Nota del Centro Studi “Rosario Livatino” del 11/06/2019.
Non entriamo nel merito della sentenza che ieri ha ritenuto la responsabilità per diffamazione del prof. Massimo Gandolfini, in attesa di leggerne le motivazioni.
Osserviamo a margine che:
- resta sospesa la soluzione del necessario bilanciamento fra “l’ingerenza giudiziaria”, frutto di una “pressione sociale”, e una manifestazione di pensiero, cui ha richiamato di recente la sezione I della Corte EDU (sent. 7/03/2019 Sallusti c. Italia, ric. 22350/13).

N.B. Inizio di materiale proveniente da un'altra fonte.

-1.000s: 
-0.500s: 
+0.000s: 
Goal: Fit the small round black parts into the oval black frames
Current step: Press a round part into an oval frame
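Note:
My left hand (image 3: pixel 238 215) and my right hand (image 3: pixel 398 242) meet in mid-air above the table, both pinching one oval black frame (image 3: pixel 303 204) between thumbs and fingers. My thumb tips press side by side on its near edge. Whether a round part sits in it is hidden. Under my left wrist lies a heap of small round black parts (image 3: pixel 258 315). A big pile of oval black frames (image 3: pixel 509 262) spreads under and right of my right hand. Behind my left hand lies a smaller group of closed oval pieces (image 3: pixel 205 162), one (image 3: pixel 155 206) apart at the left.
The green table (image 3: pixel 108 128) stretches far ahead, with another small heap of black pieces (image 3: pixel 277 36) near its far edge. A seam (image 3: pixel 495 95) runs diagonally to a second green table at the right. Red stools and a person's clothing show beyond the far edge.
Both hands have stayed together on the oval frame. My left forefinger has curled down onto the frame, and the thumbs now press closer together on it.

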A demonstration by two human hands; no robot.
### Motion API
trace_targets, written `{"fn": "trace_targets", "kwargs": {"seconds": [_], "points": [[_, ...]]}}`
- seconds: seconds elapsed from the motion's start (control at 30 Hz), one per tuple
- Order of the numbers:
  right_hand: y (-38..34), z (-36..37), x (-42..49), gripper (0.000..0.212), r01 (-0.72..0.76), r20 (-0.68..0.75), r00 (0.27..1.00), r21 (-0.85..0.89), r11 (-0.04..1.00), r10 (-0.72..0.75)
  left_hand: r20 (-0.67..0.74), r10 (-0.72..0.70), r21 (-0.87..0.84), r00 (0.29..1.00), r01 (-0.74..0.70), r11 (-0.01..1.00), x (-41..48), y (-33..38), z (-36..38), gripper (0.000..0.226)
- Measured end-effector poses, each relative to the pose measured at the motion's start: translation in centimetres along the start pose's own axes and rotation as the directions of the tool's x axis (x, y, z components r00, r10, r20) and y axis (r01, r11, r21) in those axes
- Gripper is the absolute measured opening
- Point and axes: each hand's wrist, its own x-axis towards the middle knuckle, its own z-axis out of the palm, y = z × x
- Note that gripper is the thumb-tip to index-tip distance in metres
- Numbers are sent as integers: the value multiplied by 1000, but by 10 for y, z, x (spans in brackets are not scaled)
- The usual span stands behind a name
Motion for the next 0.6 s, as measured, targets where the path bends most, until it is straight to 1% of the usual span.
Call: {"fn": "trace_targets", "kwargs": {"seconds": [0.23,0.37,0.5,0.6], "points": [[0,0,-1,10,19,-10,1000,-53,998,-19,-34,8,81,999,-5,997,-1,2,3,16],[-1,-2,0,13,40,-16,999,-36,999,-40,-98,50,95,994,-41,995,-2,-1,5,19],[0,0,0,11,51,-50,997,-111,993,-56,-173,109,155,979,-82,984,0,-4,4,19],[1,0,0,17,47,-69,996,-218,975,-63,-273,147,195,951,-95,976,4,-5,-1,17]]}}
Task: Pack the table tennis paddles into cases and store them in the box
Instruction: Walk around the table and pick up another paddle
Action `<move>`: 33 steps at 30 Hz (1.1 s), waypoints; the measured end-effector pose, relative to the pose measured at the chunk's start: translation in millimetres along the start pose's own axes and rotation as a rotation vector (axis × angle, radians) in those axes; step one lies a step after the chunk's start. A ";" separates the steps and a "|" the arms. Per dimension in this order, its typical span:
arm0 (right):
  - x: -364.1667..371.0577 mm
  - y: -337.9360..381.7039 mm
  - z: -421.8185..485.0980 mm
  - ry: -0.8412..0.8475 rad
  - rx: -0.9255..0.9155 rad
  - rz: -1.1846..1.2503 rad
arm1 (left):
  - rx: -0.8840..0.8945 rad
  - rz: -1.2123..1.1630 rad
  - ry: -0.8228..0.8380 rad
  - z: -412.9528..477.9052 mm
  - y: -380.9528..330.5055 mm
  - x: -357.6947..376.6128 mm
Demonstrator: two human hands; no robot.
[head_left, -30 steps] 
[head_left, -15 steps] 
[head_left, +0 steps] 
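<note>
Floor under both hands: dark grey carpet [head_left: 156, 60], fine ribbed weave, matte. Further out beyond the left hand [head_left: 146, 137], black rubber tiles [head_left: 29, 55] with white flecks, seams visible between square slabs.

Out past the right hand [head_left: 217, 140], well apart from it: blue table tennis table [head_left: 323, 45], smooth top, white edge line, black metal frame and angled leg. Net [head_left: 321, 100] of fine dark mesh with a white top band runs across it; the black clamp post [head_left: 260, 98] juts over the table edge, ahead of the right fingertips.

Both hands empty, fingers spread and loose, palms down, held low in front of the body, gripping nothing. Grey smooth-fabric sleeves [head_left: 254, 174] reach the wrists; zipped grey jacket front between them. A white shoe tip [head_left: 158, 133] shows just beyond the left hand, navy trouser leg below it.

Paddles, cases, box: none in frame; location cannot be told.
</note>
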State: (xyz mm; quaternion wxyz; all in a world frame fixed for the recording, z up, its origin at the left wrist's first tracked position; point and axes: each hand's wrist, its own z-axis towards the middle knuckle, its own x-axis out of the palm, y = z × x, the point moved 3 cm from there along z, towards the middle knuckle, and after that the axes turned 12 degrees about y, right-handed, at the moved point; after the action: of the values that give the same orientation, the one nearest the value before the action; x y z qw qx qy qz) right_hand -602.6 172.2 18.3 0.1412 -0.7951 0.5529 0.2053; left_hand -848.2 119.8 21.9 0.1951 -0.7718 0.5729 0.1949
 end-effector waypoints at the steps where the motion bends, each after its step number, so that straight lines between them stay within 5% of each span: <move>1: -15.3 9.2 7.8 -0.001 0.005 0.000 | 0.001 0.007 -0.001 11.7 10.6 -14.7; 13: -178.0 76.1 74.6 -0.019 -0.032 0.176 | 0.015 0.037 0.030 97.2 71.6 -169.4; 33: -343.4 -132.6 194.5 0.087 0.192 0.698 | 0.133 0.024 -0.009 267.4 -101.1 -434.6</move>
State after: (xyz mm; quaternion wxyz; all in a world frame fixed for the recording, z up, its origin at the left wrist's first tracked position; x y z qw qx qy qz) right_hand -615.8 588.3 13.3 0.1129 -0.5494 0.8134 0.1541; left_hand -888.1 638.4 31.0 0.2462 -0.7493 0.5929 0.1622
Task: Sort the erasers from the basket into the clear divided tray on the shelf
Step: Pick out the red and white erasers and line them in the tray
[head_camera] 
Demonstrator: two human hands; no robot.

Tale decisione ha condannato l’Italia per una pronuncia per diffamazione a carico di un giornalista italiano, ravvisando il contrasto con l’art. 10 della Convenzione europea dei diritti dell’uomo, che tutela la libertà di espressione: essa appare contraddetta dalla sentenza a carico del prof Gandolfini;
- ha invece conosciuto una accelerazione la sequenza di processi e di condanne nei confronti di esponenti del mondo pro family;
- non si ha notizia di iniziative giudiziarie o di condanne nei confronti di coloro che turbano lo svolgimento di iniziative pubbliche pro family e pro life, interrompendole e impedendo ai relatori di parlare, né – per restare alla figura del prof Gandolfini – nei confronti di chi esibisce in tali circostanze immagini o scritte di esecuzioni capitali.
Non è rassicurante che si possa impunemente incitare alla eliminazione fisica di un uomo perché difende la vita e la famiglia, e che al tempo stesso quella persona sia condannata per l’esposizione pubblica di idee contestate evocando il cappio.